Nigerian commodities exchange Afex has announced plans to introduce a blockchain-based application for warehouse receipt checks as part of efforts to reduce fraud for funders and increase liquidity for African farmers.

The Warehouse Receipt Check solution will be available with Afex’s existing electronic warehouse receipts system (e-WRS), which farmers and other agricultural producers can use to access credit facilities from banks and other lenders on the back of the value of their produce.

Afex operates 45 warehouses in Nigeria, where agricultural producers are able to deposit commodities – such as maize, cocoa and soybeans.

When doing so, producers receive an electronic warehouse receipt, which can be used as collateral to obtain financing from a lender. Afex then stores the commodities in its warehouse until such time as the goods are sold and released.

The new blockchain solution, which has been developed by trade finance fintech Trade Finance Market (TFM), is aiming to support this process and reduce the risk of warehouse receipt fraud, by encrypting the receipts and storing them on the blockchain.

Executive director at TFM, Raj Uttamchandani, tells GTR that double or triple financing of warehouse receipts is a significant problem globally.

Speaking about the reasons for this, he says: “Chain of title is difficult to establish as funders cannot share data with each other due to compliance issues. Centralised databases do not exist, are untrusted and can be hacked. A funder therefore has no way of knowing if a warehouse receipt has already been pledged as collateral for a loan.”

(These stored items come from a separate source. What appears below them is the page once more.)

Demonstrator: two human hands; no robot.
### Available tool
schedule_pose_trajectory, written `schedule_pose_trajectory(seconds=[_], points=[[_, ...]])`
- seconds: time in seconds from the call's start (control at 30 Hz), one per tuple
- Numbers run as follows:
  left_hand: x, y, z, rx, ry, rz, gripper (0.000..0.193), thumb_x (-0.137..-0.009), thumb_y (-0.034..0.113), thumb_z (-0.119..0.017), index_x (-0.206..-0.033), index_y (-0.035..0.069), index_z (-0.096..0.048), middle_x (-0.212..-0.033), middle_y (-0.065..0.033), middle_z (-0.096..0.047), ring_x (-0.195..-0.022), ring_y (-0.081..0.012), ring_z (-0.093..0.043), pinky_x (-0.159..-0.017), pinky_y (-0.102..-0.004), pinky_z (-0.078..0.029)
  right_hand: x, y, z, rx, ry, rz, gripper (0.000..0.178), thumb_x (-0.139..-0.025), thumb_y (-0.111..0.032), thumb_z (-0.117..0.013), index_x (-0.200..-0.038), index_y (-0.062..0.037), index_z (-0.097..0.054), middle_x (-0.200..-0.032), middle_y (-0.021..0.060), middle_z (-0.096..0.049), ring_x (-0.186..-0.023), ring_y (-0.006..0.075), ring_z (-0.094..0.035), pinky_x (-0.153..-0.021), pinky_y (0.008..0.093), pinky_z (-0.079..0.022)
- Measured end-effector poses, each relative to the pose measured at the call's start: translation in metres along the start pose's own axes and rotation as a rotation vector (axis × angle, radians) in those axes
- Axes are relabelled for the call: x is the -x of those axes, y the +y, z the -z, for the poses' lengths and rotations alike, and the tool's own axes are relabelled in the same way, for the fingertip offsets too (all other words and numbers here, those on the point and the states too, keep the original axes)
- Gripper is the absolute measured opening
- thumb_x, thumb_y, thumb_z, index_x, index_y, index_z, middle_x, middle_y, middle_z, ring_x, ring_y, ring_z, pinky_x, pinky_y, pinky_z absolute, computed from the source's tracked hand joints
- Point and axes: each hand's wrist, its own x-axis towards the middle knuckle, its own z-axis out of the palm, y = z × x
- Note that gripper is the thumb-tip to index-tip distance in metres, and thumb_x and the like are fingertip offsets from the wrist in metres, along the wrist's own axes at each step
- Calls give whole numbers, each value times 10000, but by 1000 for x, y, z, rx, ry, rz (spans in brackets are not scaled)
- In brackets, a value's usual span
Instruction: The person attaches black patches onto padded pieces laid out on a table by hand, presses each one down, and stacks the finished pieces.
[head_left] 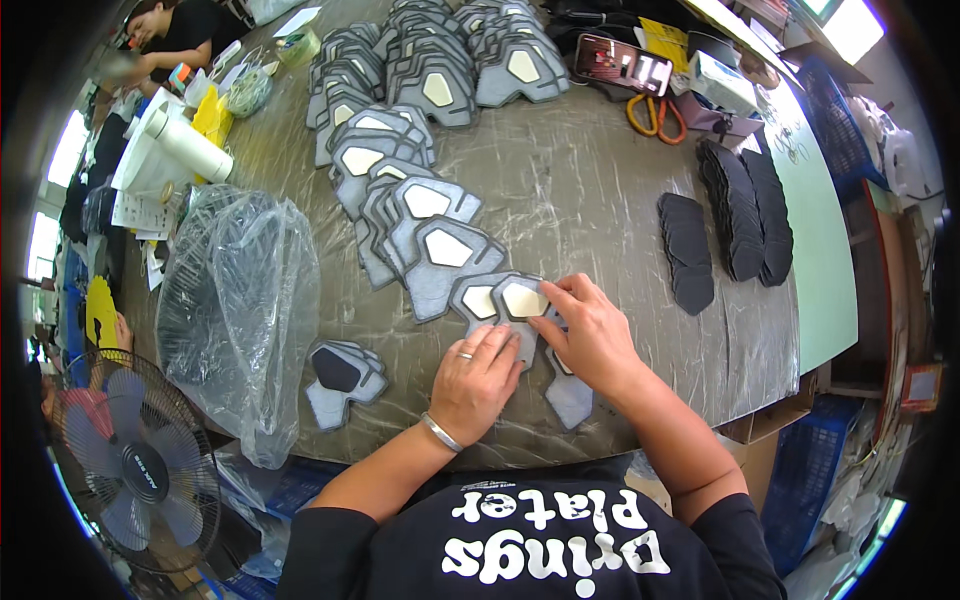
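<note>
In front of me lies a grey padded cut-out piece (525,343) with a cream five-sided patch (522,303) on its upper part. My left hand (477,383) rests on its lower left side, fingers stretched and pressing down. At the patch's right edge, my right hand (592,335) has thumb and forefinger closed on the rim; the other fingers are curled. Another grey piece with a cream patch (479,301) lies partly under my left fingers. A further grey piece (568,400) pokes out below my right hand, its upper part hidden.
Overlapping grey pieces (440,250) trail up to stacks (437,92) at the back. A small pile with a black patch (338,370) is at left, near a clear plastic bag (270,320) and fan (145,470). Black patches (685,250), orange-handled scissors (655,118) and a phone (622,65) are at right.
</note>
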Motion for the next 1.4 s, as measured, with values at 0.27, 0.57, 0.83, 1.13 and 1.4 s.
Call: schedule_pose_trajectory(seconds=[0.27,0.57,0.83,1.13,1.4], points=[[1,-5,-5,30,15,24,368,-808,170,-732,-1151,56,-664,-1276,-112,-591,-1167,-266,-557,-913,-381,-457,-5,-4,-17,-69,36,-99,184,-774,-36,-740,-922,-40,-631,-927,114,-626,-868,310,-642,-743,381,-524],[2,-5,-7,32,-19,39,415,-800,189,-738,-1187,69,-651,-1299,-101,-557,-1184,-248,-529,-917,-373,-451,-5,2,4,-282,26,-248,151,-809,-66,-760,-888,-14,-642,-918,89,-646,-772,206,-638,-667,326,-521],[0,-3,-5,22,-33,40,414,-810,199,-728,-1194,67,-648,-1305,-98,-558,-1177,-245,-523,-920,-370,-448,1,-6,-9,191,94,71,193,-802,-84,-763,-969,-20,-690,-963,122,-642,-817,240,-667,-666,327,-528],[1,-2,-3,25,-50,53,441,-827,208,-709,-1237,63,-636,-1299,-84,-556,-1207,-232,-502,-936,-372,-441,-11,1,1,-735,-186,-570,119,-879,-64,-720,-915,26,-651,-776,29,-663,-695,41,-587,-623,193,-476],[2,-3,-2,14,-70,25,427,-847,210,-686,-1236,48,-623,-1265,-97,-581,-1187,-247,-530,-948,-386,-441,-43,-21,16,-1192,-173,-741,193,-879,-121,-725,-982,31,-665,-802,33,-681,-679,77,-632,-588,198,-503]])
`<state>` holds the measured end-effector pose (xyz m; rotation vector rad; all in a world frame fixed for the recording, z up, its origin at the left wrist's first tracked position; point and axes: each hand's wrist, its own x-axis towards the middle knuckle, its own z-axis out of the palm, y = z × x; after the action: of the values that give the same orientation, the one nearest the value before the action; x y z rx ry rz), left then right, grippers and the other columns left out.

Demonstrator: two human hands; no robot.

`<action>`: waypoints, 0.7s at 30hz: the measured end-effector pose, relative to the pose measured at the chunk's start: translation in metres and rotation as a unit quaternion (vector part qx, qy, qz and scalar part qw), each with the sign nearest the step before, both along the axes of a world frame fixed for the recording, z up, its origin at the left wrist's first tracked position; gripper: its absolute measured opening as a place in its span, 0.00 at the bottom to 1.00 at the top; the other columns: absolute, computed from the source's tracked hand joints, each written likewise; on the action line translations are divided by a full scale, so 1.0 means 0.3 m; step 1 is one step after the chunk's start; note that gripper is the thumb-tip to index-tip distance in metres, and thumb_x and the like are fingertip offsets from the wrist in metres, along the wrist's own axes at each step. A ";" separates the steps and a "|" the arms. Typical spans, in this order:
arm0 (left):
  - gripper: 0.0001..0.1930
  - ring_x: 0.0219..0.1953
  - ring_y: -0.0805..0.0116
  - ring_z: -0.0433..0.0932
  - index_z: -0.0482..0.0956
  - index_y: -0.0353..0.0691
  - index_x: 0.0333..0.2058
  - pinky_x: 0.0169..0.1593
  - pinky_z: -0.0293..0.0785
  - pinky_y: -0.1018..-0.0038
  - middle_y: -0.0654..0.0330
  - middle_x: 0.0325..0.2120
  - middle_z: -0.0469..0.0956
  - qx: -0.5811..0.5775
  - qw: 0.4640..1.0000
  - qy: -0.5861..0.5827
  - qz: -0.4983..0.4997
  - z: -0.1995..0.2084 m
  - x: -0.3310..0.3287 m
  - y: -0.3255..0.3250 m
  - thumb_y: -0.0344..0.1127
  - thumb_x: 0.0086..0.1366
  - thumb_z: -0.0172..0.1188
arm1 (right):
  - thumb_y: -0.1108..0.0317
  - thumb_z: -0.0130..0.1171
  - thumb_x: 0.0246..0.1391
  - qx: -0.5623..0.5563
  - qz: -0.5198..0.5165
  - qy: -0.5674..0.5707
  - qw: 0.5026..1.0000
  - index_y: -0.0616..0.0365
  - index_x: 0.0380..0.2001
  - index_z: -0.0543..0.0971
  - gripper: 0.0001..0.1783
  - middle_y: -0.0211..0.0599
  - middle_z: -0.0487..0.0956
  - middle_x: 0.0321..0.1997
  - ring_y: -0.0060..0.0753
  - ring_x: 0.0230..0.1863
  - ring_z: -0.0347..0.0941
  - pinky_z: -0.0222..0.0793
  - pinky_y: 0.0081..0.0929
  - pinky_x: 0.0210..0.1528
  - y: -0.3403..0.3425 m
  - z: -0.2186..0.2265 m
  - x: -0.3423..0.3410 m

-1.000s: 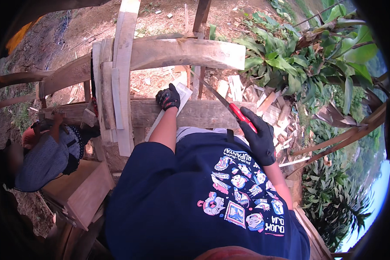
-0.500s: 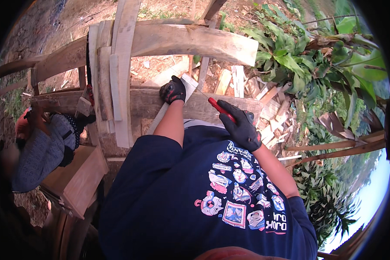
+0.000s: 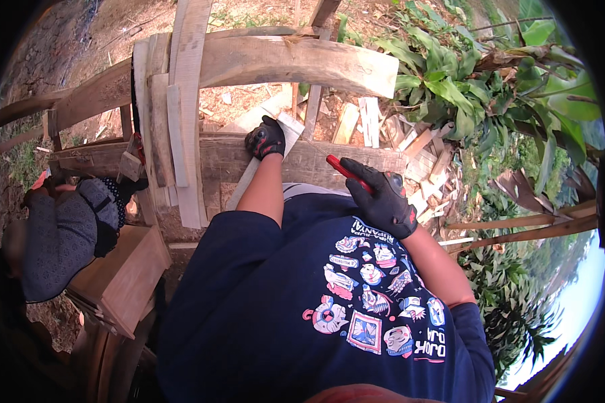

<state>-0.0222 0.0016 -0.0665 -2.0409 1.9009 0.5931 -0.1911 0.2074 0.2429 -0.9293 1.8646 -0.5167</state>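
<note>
We record the left hand (image 3: 265, 138), in a black glove, closed over the upper end of a pale narrow board (image 3: 257, 168) that slants from twelve o'clock of the hand down toward seven o'clock across the horizontal plank (image 3: 356, 161). The fingers wrap the board's end; the grip looks firm. The right hand (image 3: 383, 198), also gloved black, sits at about four o'clock from the left hand and is curled shut around a red-handled tool (image 3: 346, 172); only the red shaft shows, pointing toward ten o'clock from the fist, and we cannot tell what kind of tool it is. The tool's tip lies over the plank, near the board but apart from it. Above both hands, at twelve o'clock, runs a thick weathered beam (image 3: 296, 60), crossed by upright slats (image 3: 185, 107) at ten o'clock. Wood scraps (image 3: 356, 121) lie on the ground beyond. At nine o'clock another person in a grey sleeve (image 3: 60, 235) crouches beside a wooden box (image 3: 124, 275). Green leafy plants (image 3: 464, 87) fill two o'clock.
</note>
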 end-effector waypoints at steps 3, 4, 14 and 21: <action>0.42 0.49 0.43 0.89 0.93 0.36 0.40 0.59 0.80 0.50 0.42 0.41 0.90 -0.001 1.000 -0.006 0.004 0.021 -0.013 0.009 0.56 0.82 0.28 | 0.59 0.57 0.72 -0.020 0.006 0.011 1.000 0.56 0.69 0.78 0.26 0.60 0.85 0.59 0.59 0.58 0.85 0.79 0.47 0.61 -0.016 -0.006 -0.006; 0.42 0.49 0.43 0.89 0.93 0.36 0.39 0.59 0.80 0.50 0.42 0.41 0.90 -0.002 1.000 -0.010 0.007 0.038 -0.023 0.012 0.56 0.82 0.28 | 0.60 0.58 0.72 -0.035 -0.001 0.015 0.999 0.55 0.69 0.78 0.26 0.60 0.86 0.58 0.59 0.57 0.85 0.79 0.48 0.60 -0.007 -0.027 -0.004; 0.41 0.51 0.41 0.88 0.93 0.33 0.39 0.60 0.79 0.50 0.39 0.42 0.89 -0.010 0.999 -0.004 0.039 -0.041 -0.010 0.001 0.55 0.82 0.30 | 0.61 0.59 0.71 -0.046 0.023 0.041 0.998 0.48 0.70 0.78 0.26 0.58 0.88 0.44 0.59 0.43 0.88 0.82 0.50 0.48 0.014 -0.065 0.004; 0.38 0.54 0.41 0.86 0.92 0.34 0.43 0.63 0.78 0.50 0.41 0.46 0.89 0.005 0.998 -0.032 0.058 -0.050 -0.034 -0.005 0.54 0.81 0.31 | 0.63 0.60 0.69 -0.037 0.016 0.045 0.998 0.50 0.68 0.80 0.26 0.57 0.88 0.40 0.55 0.39 0.88 0.82 0.47 0.44 0.029 -0.042 0.006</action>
<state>-0.0325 0.0001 -0.0816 -2.1488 1.7499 0.5552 -0.1894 0.2160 0.2303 -1.0457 1.9186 -0.5353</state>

By using the blockchain solution, banks and other lenders can check to see if a warehouse receipt has been previously financed, he says.

“No single entity owns the database and the blockchain is beyond the influence of the contract’s participants. Data is protected from competitors and is tamper resistant once on a decentralised blockchain,” Uttamchandani adds.

By reducing this risk of fraud, farmers should find it easier to get access to loans, says Afex’s CEO, Ayodeji Balogun.

He notes in a statement that the partnership with TFM will “streamline the process of financing… to smallholder farmers and other players in the commodities markets”.

Beyond a technology partnership, TFM also aims to provide selected transaction funding on the Afex platform.

In late 2018, in another initiative seeking to streamline the process of financing smallholder farmers, Afex partnered with Sterling Bank and blockchain-firm Binkabi to launch a blockchain-based commodity finance programme.

As part of that programme, warehouse receipts are converted into tokens, which can be traded on Binkabi’s blockchain platform and used as collateral for financiers to fund it.

Just months before, Binkabi announced that it would pilot what it said was the world’s first commodity exchange on blockchain.